Word for word, write out all of the data below.
* * * *
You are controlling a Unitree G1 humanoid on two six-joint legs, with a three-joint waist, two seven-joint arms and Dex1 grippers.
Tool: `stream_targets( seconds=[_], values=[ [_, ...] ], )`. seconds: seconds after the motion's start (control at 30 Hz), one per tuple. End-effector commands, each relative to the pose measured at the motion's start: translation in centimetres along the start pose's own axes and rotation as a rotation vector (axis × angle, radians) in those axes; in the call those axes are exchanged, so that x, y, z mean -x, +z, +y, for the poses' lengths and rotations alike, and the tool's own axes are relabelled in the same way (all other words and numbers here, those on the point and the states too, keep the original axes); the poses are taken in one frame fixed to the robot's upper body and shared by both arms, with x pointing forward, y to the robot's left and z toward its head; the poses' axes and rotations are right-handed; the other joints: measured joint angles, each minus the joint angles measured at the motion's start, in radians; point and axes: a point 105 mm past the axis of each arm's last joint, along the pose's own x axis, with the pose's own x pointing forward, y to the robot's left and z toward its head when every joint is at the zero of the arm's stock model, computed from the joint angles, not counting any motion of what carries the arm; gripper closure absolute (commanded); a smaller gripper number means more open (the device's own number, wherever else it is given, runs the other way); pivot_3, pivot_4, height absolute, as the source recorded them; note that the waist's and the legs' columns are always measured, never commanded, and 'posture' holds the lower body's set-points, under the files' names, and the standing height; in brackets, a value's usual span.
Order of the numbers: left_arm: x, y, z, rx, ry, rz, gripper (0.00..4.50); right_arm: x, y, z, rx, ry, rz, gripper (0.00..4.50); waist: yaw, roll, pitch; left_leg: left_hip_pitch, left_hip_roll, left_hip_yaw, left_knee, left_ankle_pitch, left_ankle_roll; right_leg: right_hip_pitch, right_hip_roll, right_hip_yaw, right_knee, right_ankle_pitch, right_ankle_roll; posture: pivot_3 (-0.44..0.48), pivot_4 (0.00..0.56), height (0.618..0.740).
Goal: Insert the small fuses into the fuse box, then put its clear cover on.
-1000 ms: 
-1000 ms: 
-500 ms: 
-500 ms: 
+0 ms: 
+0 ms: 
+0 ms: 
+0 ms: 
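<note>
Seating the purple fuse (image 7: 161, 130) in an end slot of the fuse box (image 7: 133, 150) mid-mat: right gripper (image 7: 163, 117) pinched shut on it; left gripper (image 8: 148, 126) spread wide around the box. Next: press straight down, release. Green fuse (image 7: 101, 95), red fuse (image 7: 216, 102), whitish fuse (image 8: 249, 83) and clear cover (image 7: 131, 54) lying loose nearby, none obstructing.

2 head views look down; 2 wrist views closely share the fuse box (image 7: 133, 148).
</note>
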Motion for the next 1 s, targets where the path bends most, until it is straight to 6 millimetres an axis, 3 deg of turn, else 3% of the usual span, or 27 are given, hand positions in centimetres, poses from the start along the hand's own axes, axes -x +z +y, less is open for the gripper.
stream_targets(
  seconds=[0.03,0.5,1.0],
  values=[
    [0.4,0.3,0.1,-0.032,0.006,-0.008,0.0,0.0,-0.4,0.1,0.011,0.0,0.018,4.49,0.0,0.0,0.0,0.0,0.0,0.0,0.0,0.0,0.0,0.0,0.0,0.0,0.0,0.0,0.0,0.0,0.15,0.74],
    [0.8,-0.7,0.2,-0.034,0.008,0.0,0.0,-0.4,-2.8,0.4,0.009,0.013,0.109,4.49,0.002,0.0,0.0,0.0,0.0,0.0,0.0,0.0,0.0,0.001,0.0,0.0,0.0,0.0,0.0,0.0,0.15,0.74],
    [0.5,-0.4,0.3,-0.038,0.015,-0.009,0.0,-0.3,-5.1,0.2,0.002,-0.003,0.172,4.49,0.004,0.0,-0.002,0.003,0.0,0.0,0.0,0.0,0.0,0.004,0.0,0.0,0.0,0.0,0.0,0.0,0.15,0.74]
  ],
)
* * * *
• **Solution to this exercise**
You are controlling a Unitree G1 humanoid on two six-joint legs, with a three-joint waist, two seven-joint arms and Dex1 grippers.
Tool: `stream_targets( seconds=[_], values=[ [_, ...] ], )`. seconds: seconds after the motion's start (control at 30 Hz), one per tuple. End-effector commands, each relative to the pose measured at the motion's start: translation in centimetres along the start pose's own axes and rotation as a rotation vector (axis × angle, radians) in those axes; in the call those axes are exchanged, so that x, y, z mean -x, +z, +y, for the poses' lengths and rotations alike, and the tool's own axes are relabelled in the same way (all other words and numbers here, those on the point and the states too, keep the original axes); the poses are taken in one frame fixed to the robot's upper body and shared by both arms, with x pointing forward, y to the robot's left and z toward its head; the poses' axes and rotations are right-handed; the other joints: measured joint angles, each minus the joint angles measured at the motion's start, in radians; point and axes: a point 105 mm past the axis of each arm's last joint, along the pose's own x axis, with the pose's own x pointing forward, y to the robot's left and z toward its head when every joint is at the zero of the arm's stock model, computed from the joint angles, not counting any motion of what carries the arm; gripper closure absolute (commanded); a smaller gripper number means more open (the device's own number, wherever else it is given, runs the other way); pivot_3, pivot_4, height absolute, as the source recorded them; note that the waist's and the legs' columns are always measured, never commanded, and 'posture' holds the lower body's set-points, under the files' names, and the standing height; in brackets, a value's usual span.
Order of the numbers: left_arm: x, y, z, rx, ry, rz, gripper (0.00..4.50); right_arm: x, y, z, rx, ry, rz, gripper (0.00..4.50); waist: yaw, roll, pitch; left_leg: left_hip_pitch, left_hip_roll, left_hip_yaw, left_knee, left_ankle_pitch, left_ankle_roll; right_leg: right_hip_pitch, right_hip_roll, right_hip_yaw, right_knee, right_ankle_pitch, right_ankle_roll; posture: pivot_3 (-0.44..0.48), pivot_4 (0.00..0.56), height (0.618..0.740).
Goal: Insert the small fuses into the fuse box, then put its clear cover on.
-1000 ms: 
-1000 ms: 
-500 ms: 
-500 ms: 
+0 ms: 
+0 ms: 
+0 ms: 
+0 ms: 
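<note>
Seating the purple fuse (image 7: 161, 130) in an end slot of the fuse box (image 7: 133, 150) mid-mat: right gripper (image 7: 163, 117) pinched shut on it; left gripper (image 8: 148, 126) spread wide around the box. Next: press straight down, release. Green fuse (image 7: 101, 95), red fuse (image 7: 216, 102), whitish fuse (image 8: 249, 83) and clear cover (image 7: 131, 54) lying loose nearby, none obstructing.

2 head views look down; 2 wrist views closely share the fuse box (image 7: 133, 148).
</note>
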Motion for the next 1 s, targets where the path bends most, until it is straight to 6 millimetres an axis, 3 deg of turn, else 3% of the usual span, or 27 are given, hand positions in centimetres, poses from the start along the hand's own axes, axes -x +z +y, less is open for the gripper.
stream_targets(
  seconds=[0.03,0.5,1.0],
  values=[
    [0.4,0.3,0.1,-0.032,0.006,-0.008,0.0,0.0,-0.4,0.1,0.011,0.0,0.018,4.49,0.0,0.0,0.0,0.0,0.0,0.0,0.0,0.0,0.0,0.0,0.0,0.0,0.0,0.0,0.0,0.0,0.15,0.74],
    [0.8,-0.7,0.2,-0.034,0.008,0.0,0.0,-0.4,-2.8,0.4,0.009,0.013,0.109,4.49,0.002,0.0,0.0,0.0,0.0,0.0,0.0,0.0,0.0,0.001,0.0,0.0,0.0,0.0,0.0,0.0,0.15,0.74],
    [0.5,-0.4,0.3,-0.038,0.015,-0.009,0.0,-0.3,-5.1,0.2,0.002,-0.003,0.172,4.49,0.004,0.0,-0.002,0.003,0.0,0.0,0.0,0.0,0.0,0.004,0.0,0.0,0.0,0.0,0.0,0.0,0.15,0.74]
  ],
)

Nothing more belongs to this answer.